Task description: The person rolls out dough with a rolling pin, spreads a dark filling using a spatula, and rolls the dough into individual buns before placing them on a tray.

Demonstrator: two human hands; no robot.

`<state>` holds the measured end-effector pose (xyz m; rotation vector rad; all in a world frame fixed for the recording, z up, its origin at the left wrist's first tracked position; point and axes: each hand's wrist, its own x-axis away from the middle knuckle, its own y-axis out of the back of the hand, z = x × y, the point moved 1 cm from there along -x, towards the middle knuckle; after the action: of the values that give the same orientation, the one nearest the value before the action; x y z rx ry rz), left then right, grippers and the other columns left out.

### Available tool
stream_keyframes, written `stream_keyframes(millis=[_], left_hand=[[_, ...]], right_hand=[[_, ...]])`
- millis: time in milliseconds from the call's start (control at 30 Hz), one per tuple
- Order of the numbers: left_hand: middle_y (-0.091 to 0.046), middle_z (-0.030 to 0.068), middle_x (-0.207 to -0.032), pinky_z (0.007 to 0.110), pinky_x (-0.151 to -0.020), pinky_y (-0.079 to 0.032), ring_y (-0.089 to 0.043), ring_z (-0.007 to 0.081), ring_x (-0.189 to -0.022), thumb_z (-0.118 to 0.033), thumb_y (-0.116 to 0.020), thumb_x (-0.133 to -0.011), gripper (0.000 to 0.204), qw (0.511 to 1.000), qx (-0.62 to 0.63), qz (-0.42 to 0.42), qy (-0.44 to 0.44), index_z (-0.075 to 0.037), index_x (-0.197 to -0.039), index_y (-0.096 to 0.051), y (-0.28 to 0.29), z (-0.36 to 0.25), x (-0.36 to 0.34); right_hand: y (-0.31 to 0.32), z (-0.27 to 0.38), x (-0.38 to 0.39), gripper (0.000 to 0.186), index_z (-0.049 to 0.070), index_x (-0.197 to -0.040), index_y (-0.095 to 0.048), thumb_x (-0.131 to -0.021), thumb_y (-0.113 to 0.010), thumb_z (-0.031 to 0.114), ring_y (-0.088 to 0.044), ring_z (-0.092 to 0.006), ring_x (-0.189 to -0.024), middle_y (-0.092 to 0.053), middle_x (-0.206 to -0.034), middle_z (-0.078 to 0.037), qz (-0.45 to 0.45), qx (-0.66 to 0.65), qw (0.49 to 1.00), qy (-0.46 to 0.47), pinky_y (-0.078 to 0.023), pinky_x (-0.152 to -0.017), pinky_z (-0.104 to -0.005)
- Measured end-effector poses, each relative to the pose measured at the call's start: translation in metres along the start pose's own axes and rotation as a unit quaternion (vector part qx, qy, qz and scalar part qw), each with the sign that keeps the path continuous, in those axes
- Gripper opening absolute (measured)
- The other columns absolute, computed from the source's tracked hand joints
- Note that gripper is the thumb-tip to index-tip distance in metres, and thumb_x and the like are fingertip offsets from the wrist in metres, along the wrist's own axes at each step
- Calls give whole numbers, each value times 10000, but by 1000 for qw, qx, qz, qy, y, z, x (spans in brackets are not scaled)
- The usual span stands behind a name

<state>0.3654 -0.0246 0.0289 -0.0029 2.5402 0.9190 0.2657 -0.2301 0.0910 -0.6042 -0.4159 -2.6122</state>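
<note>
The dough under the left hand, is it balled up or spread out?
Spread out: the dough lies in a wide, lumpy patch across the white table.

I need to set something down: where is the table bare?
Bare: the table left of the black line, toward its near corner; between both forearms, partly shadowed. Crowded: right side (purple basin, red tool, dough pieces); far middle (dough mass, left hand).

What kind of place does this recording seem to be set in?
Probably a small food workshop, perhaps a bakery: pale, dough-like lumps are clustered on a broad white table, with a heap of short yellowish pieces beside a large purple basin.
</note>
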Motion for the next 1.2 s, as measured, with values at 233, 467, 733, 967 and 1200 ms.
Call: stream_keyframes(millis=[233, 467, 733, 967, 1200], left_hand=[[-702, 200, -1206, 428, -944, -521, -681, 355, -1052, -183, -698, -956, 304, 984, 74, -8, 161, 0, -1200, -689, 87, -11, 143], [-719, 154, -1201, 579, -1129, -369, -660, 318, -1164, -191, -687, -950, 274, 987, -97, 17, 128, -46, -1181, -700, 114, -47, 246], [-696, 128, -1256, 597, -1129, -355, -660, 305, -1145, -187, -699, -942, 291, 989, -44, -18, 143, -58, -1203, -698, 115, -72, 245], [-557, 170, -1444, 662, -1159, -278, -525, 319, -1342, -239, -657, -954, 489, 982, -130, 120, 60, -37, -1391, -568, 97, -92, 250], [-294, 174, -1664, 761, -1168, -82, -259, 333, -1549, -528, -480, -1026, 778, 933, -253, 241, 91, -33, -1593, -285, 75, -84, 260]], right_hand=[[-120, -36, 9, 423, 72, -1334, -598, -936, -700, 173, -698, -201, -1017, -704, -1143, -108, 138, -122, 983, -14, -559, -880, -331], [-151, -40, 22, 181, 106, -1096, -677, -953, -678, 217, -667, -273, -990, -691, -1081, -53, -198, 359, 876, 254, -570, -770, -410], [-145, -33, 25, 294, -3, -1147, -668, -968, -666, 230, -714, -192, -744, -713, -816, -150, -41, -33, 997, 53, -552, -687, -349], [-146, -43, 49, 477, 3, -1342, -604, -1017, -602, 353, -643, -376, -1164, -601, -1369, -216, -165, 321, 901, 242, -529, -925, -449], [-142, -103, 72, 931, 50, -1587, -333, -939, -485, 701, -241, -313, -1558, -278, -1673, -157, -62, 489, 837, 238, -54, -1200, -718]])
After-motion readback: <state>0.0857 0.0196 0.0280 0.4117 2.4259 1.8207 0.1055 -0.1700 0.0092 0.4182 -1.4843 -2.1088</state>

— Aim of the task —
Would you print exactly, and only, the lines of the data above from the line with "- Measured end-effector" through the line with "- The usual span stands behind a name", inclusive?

— Answer to this task —
- Measured end-effector poses, each relative to the pose measured at the call's start: translation in metres along the start pose's own axes and rotation as a unit quaternion (vector part qx, qy, qz and scalar part qw), each with the sign that keeps the path continuous, in those axes
- Gripper opening absolute (measured)
- The other columns absolute, computed from the source's tracked hand joints
- Note that gripper is the thumb-tip to index-tip distance in metres, and thumb_x and the like are fingertip offsets from the wrist in metres, along the wrist's own axes at each step
- Calls give whole numbers, each value times 10000, but by 1000 for qw, qx, qz, qy, y, z, x (spans in brackets are not scaled)
- The usual span stands behind a name

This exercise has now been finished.